Tag Archives: Poetry

Poems in many categories: Loss, NaPoWriMo

Many Me’s

Nude Descending a Staircase picture

The Prompt: Frame of Mind—If you could paint your current mood onto a canvas, what would that painting look like? What would it depict?

Many Me’s
If I should have to paint a picture of my present mood,
I’d be walking down a staircase, and I’d have to do it nude—
My many selves preceding me and coming fast behind—
for there would be not one of me, but many of my kind.
This scene is a mere copy of Duchamp’s solution to
a person who perhaps has found she has too much to do.

My list of tasks is growing, though I’ve dealt with one or two;
but how I’ll deal with everything, I fear I have no clue.
And so I guess my canvas style would simply have to be
like Marcel’s (though not cubist, still with more than one of me.)
That way I’d send off each of me to do what must be done.
They’d do all my labor while I went to have some fun.

While self 1 wrote my daily prompt and self 2 cleaned my shelves,
I’d go out to the water park with all my other selves.
We’d climb up all the ladders and slide down all the slides
and play a game of tug-rope where I would be both sides!
We’d go out to the ice cream place and have a cone or three
and they’d get all the calories with none assigned to me!

We’d take my bad dogs for a walk and I would be so free
Two other me’s would hold the leashes, not the actual me.
I’d loll here in my hot tub, swing in my hammock, too,
while selves from 1 to 9 would do all that I have to do.
They’d figure out my microwave instructions all in Spanish.
They’d sort out all my photographs and clean my loo with Vanish.

Agreeable to every task, they’d never mention “can’t.”
They’ll pick off all the yellow leaves from every drying plant.
They’ll organize my studio that is a horrid mess.
(It’s been that way for many months—a fact I must confess.)
They’d sort out all my closets and organize my drawers,
then go into my Filofax and sort out all the bores.

They’d shape my canned goods into rows—sorted from “A” to “Z.”
which makes it difficult for them, but easier for me.
And though my other selves keep warm from their activity,
my idleness seems not to create any warmth for me.
So although I like my colors and my brush strokes strong and bold,
I wish I’d put some clothes on us, ‘cause I am getting cold!!

The Brick Throwers

The Prompt: Reviving Bricks—You just inherited a dilapidated, crumbling-down grand mansion in the countryside.

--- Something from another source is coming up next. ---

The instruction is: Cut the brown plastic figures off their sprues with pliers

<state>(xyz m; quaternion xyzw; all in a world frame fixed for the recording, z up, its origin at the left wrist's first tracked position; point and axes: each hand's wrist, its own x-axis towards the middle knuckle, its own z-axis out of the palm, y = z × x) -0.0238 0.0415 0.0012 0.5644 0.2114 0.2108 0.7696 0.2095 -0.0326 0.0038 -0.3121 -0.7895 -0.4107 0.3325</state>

Assuming money is no issue, what do you do with it?

The Brick Throwers

They were five in a chain from truck to rooftop,
each throwing the piles of adobe bricks
in stacks of four, from hand to hand
up from the bottom of the truckload
now nearly emptied.
Two of them waved me on
when I tried to park near,
my trunk full of heavy wall sculptures
to deliver to a gallery just half a block away.

And when I tried to park farther along the block,
again and again, they waved me away
until I was a block away and safe, I guess,
from straying bricks or errant cars that swerved
too far to the right to avoid the bricks or truck that held them.
They were a cheerful lot, and when I passed,
walking towards the gallery
carrying one sculpture after another,
they waved, and on my final trip back to the car,
again, the man second in the chain
who stood balanced on the highest level of the brick pyramid
that remained within the truckbed,
seemed to intuit my purpose, waving from me to them
as I drew my camera from my purse.
They all posed for minutes, miming their labor
as I tried to get them to actually throw, as before,
those piles of bricks, hoping to catch them
flying through the air between two pairs of hands.

Finally understanding, they threw and threw,
asking me for a prompt to help me catch that flight
I feared I’d never catch.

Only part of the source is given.